The Week in Preempts
Bruce Nichols at the Free Press has preempted The Colonel's Road by Lawrence Kaplan in a significant six-figure world rights deal with agent Gail Ross. Kaplan, an editor at the New Republic, will reveal the struggle for the soul of the military through the story of four army colonels from their West Point days in the 1970s to the present. Free Press plans a fall 2009 publication.
Allison McCabe at Crown preempted a novel by Gerri Brightwell titled The DarkLantern from Zoe Fishman at Lowenstein-Yost in a six-figure world rights deal. Set in Victorian London, this is about how a household's many secrets, both upstairs and down, wreak havoc on the household's master and his study of anthropometry, the science of establishing identity through body measurements. A spring 2008 publication is expected.
Warner's Rick Wolff has preempted world rights to Globality: Competing with Everyone from Everywhere for Everything by Boston Consulting Group partners Hal Sirkin, Jim Hemerling and Arindam Bhattacharya; Esmond Harmsworth and Todd Shuster at Zachary Shuster Harmsworth negotiated the deal. This business book will examine the post-globalization landscape, showing how the U.S. and today's other well-established economic players will be challenged and in some cases overwhelmed by rapidly developing economies in China, India, Korea and more. John Butman will assist in the writing, and Warner looks to pub in spring 2008.
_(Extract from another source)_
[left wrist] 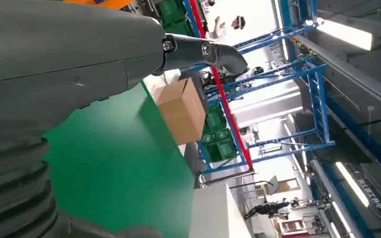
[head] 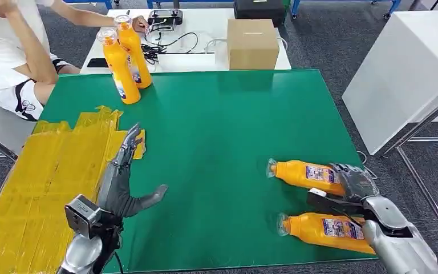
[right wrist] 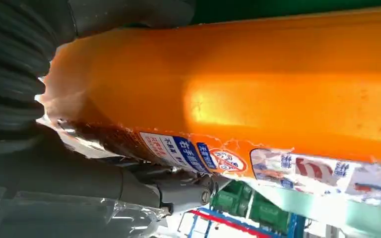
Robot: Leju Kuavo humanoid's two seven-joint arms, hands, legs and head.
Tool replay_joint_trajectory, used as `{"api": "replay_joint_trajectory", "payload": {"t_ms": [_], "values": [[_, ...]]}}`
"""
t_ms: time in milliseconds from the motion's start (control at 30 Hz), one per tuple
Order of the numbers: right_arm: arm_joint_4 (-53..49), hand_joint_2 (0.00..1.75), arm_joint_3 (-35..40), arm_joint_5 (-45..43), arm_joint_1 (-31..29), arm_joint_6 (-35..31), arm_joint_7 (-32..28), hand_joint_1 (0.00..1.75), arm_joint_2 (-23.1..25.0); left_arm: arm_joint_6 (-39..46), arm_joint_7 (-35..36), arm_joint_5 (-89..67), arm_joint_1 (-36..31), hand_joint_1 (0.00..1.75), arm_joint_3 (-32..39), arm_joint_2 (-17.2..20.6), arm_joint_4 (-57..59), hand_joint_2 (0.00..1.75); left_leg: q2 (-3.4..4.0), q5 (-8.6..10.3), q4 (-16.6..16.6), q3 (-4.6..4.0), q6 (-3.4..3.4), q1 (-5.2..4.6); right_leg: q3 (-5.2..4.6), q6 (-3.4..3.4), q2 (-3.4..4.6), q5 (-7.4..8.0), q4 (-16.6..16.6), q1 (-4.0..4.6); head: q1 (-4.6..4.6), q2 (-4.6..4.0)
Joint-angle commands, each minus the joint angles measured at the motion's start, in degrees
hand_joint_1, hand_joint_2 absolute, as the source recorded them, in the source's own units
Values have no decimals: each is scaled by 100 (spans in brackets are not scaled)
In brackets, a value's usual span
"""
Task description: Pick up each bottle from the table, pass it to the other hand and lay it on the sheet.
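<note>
Orange bottle (head: 305, 174) lying near table's right edge, base inside right hand (head: 353, 181) | hold looks closed, not yet lifted | left hand (head: 126, 177) empty, fingers spread, beside yellow sheet (head: 45, 182) | advice: firm up hold mid-body, lift level before handover

Left hand (left wrist: 54, 84) takes up much of the frame: grey ribbed cover, thick thumb, and darker fingers (left wrist: 213, 52) stretched out straight with nothing between them. Green surface (left wrist: 124, 168) lies under the fingers, apart from them. A brown cardboard box (left wrist: 183, 111) sits at the surface's far edge, just past the fingertips, with blue racking (left wrist: 297, 79) and green crates (left wrist: 218, 141) further beyond it.
</note>
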Motion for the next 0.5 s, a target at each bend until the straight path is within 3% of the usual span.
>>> {"api": "replay_joint_trajectory", "payload": {"t_ms": [33, 133, 333, 500], "values": [[668, 175, 106, 112, -138, -242, 66, 175, 524, -8, 45, 31, -172, 0, -79, 15, 355, 175, 7, 1, -14, 26, -9, 9, 28, -2, 4, 6, -21, 8, 0, 0], [406, 175, -232, 209, -28, -831, 219, 175, 844, -33, 103, 9, -107, 0, -58, -5, 297, 175, 7, 1, -9, 21, -6, 7, 21, -2, 7, 5, -14, 7, 0, 0], [341, 175, -224, 237, -25, -832, 248, 175, 861, -34, 106, 6, -101, 0, -61, -5, 285, 175, 3, -1, -9, 23, -6, 5, 21, -2, 3, 1, -11, 5, 0, 0], [-755, 175, -1221, -228, 277, -2167, 21, 175, 1751, -96, 321, -293, -82, 0, -222, 25, 234, 175, 15, -4, -10, 26, -8, 7, 23, -2, 16, 1, -11, 5, 0, 0]]}}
Soft Skull's Richard Nash has preempted Dennis Fitzgerald's Informants: How Solving Crimes Has Been Outsourced to Criminals; agent Jodie Rhodes sold world rights. Fitzgerald, a former DEA special agent who recently served as legal adviser for the U.S. Department of Justice and the State Department in the former Soviet Union, will reveal how the U.S. criminal justice system has outsourced much of the role traditionally reserved for trained intelligence agents to an army of paid informants. A 2008 publication is anticipated.
Three Deals for Court
Penguin's Kathryn Court has acquired two new books by prolific cultural critic John Leonard; agent Susan Bergholz sold North American rights in a negotiation that involved four other substantial bidders. The first book, an untitled memoir, is billed as a virtual map of where America has been for the past 50 years, and Viking will publish in early 2009. Simultaneously, Penguin will publish an anthology of Leonard's most recent reviews and commentaries, currently titled Swimming with Snarks: Good Books, Bad People, Chicken Littles and Kamikazes.
Court also bought world rights to Perfumes: The Guide by Luca Turin and Tania Sanchez via agent Thomas Colchie. The book will include reviews of more than 1,200 fragrances, from "Undoubted Masterpieces" to the "Monumentally Awful." Turin is the author of The Secret of Scent, recently published by Ecco, and is also the subject of Chandler Burr's The Emperor of Scent. Viking will publish in April 2008.
Wrapping things up for the week, Court acquired a spy thriller by C. J. Sansom titled Winter inMadrid via agent JeanNaggar, who sold U.S. rights. Currently a bestseller in the U.K. (Macmillan has shipped more than 200,000 copies), the novel is set in 1940s Spain and has a love story at its center. Sansom is the author of the Matthew Shardlake novels; Viking expects to pub in winter 2008.
The Briefing
Harmony's Julia Pastore won an auction conducted by agent Matthew Carnicelli for brain and movement expert Anat Baniel's Move into Life: The Nine Essentials for Lifelong Vitality; Carnicelli sold world rights for six figures. Baniel, a protégé of Moshe Feldenkrais, an Israeli physicist who pioneered the mind-body connection, will write the book with Hal Zina Bennett. Harmony plans to publish in spring 2008.